Jetzt ist er doch dort. Das fühlt sich ab und zu etwas verrückt an. „Ich lebe meinen Kindheitstraum. Mittlerweile ist es zu meinem Alltag geworden, mit den ganzen Stars in der Kabine sein zu dürfen. Manchmal muss ich mich aber immer noch kneifen“, erzählt der Angreifer.

Die Skeptiker hat er längst überzeugt

Mit seinen technischen Fähigkeiten, seinem Tempo hat er die Kritiker überzeugt. „Dominik ist sehr schnell und macht verschiedene Sachen wie kein anderer.
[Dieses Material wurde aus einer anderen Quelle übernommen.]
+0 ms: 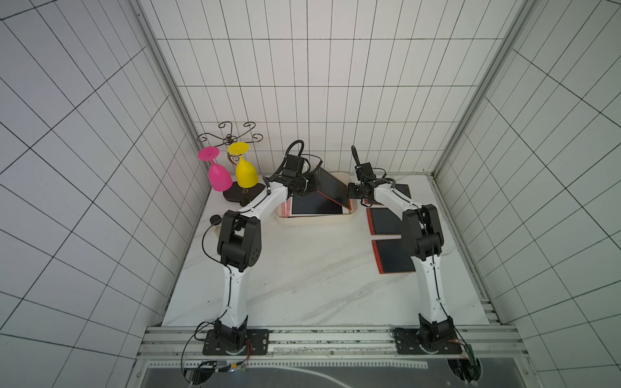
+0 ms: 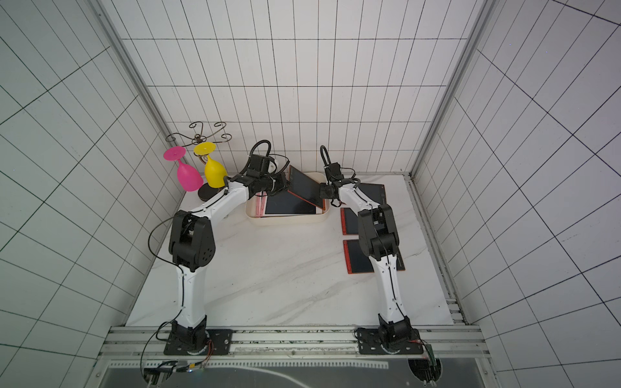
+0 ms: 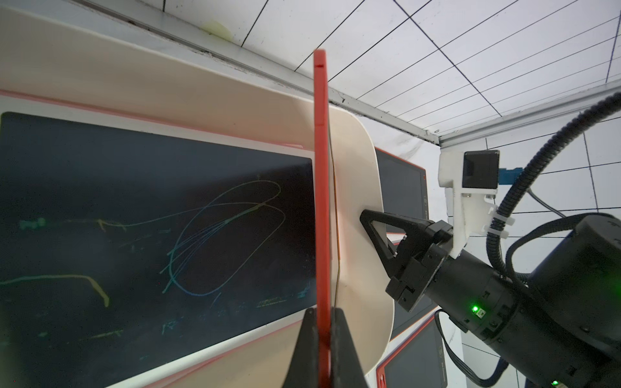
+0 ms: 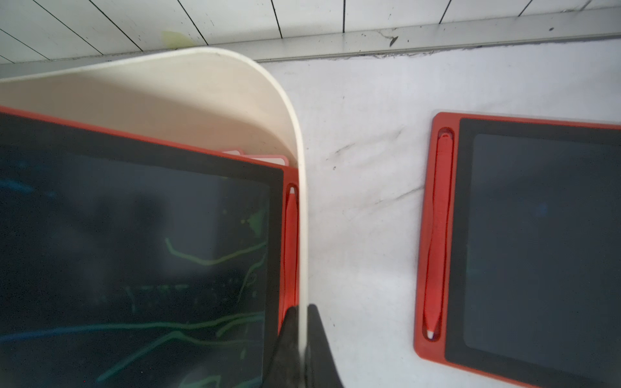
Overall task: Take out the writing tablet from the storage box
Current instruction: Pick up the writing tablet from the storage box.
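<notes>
The cream-white storage box [image 1: 316, 220] [image 2: 285, 220] stands at the back middle of the table. A red-framed writing tablet [image 1: 331, 188] [image 2: 304, 188] leans tilted up out of it, left side high. My left gripper [image 1: 314, 183] [image 3: 324, 336] is shut on that tablet's red edge [image 3: 321, 168]. A second, pink-and-white-framed tablet [image 1: 316, 206] [image 3: 134, 218] lies flat in the box underneath. My right gripper [image 1: 351, 191] [image 4: 304, 312] is shut on the box's right wall [image 4: 235, 87], with the tilted tablet [image 4: 134, 235] just inside that wall.
Three red tablets [image 1: 384, 220] [image 1: 393, 257] [image 1: 401, 189] lie flat on the table to the right of the box, partly under my right arm. At the back left, a pink goblet [image 1: 218, 174] and a yellow goblet [image 1: 245, 173] hang upside down from a wire rack.
</notes>
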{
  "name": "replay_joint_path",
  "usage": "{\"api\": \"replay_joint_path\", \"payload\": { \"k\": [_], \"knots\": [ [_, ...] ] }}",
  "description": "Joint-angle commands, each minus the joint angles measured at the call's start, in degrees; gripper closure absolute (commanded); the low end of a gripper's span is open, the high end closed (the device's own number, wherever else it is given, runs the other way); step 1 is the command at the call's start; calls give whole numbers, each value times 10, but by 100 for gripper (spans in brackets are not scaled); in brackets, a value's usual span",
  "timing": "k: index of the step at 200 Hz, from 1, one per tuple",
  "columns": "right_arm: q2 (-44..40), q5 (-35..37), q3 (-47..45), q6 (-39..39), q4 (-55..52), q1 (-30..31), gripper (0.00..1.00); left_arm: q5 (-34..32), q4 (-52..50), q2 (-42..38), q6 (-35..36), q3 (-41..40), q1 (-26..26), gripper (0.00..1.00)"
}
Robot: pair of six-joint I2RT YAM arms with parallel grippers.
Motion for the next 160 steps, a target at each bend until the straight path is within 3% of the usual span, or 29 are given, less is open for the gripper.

Er hat es drauf“, lobte einst der frühere Bundestrainer Marco Sturm, der inzwischen selbst in der NHL als Assistent bei den Los Angeles Kings arbeitet.

Vor allem die Auftritte mit der Nationalmannschaft bei den Olympischen Spielen vor gut einem Jahr ließen das Interesse der NHL an deutschen Spielern steigen. Kahun zeigt nun auf sehr beeindruckende Weise, dass hiesige Profis durchaus das Zeug für große Aufgaben haben. „Viele Leute haben daran gezweifelt, dass es möglich ist, direkt aus der DEL in die NHL zu kommen. Ich war immer selbstbewusst genug, dass es geht“, sagt der Stürmer, der trotzdem überrascht war, wie schnell er sich an das Spiel dort anpassen konnte.
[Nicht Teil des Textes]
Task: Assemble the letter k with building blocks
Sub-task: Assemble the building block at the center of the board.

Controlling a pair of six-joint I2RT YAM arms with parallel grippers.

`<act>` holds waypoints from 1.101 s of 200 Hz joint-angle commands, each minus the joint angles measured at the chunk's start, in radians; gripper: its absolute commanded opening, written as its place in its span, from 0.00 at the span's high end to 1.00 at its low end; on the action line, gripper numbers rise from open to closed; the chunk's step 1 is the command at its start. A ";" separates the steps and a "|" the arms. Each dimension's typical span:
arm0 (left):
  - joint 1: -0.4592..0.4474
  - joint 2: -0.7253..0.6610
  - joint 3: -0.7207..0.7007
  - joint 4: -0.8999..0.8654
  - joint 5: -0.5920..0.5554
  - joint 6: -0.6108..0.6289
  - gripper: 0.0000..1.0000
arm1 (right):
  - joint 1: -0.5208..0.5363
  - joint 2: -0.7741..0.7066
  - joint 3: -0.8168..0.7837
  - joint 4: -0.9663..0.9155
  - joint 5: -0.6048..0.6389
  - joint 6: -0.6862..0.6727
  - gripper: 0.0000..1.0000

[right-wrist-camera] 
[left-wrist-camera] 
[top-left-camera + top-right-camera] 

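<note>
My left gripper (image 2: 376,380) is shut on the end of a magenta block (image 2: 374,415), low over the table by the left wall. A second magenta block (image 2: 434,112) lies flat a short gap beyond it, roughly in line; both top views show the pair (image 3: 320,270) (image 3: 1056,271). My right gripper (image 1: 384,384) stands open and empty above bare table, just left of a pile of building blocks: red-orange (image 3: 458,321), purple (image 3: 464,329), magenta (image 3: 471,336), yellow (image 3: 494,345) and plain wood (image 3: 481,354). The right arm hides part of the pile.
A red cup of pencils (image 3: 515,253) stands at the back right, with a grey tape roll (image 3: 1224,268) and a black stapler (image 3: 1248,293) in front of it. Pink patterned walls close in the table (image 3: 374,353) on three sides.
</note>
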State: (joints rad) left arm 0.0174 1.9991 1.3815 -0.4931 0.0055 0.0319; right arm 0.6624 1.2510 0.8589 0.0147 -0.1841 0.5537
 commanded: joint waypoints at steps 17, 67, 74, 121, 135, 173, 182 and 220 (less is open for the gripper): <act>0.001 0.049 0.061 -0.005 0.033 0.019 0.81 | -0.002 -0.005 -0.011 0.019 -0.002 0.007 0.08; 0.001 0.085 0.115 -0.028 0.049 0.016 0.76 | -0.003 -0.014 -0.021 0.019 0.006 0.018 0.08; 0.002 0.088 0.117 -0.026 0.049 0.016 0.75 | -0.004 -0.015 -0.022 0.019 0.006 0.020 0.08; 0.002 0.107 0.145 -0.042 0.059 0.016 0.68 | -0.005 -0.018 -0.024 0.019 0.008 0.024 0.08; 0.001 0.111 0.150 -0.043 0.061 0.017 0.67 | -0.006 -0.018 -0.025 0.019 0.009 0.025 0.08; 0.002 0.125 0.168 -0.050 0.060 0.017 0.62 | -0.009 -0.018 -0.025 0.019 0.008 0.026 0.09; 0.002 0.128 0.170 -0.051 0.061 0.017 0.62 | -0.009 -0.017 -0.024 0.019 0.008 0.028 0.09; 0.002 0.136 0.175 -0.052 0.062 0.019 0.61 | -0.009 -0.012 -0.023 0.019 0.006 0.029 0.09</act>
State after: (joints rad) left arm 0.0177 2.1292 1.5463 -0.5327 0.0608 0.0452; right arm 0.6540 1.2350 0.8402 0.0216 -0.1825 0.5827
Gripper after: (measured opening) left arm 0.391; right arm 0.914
Große Chance für die Eisbären-Profis

Kahun sieht noch andere Kandidaten in der DEL, die seinem Weg folgen könnten. Eine bessere Chance, sich mit einer guten Leistung beim Test gegen Chicago zu empfehlen, werden die meisten Profis der Eisbären kaum mehr bekommen. Für den deutschen Angreifer im Dienste der Blackhawks, die noch um den Einzug in das Play-off kämpfen, bieten sich in Berlin ganz andere Möglichkeiten. „Ich werde viel Familie und Freunde da haben – und gegen Freunde spielen“, sagt Dominik Kahun, der auch mit den EHC-Profis Marcel Noebels und Jonas Müller in Kontakt steht.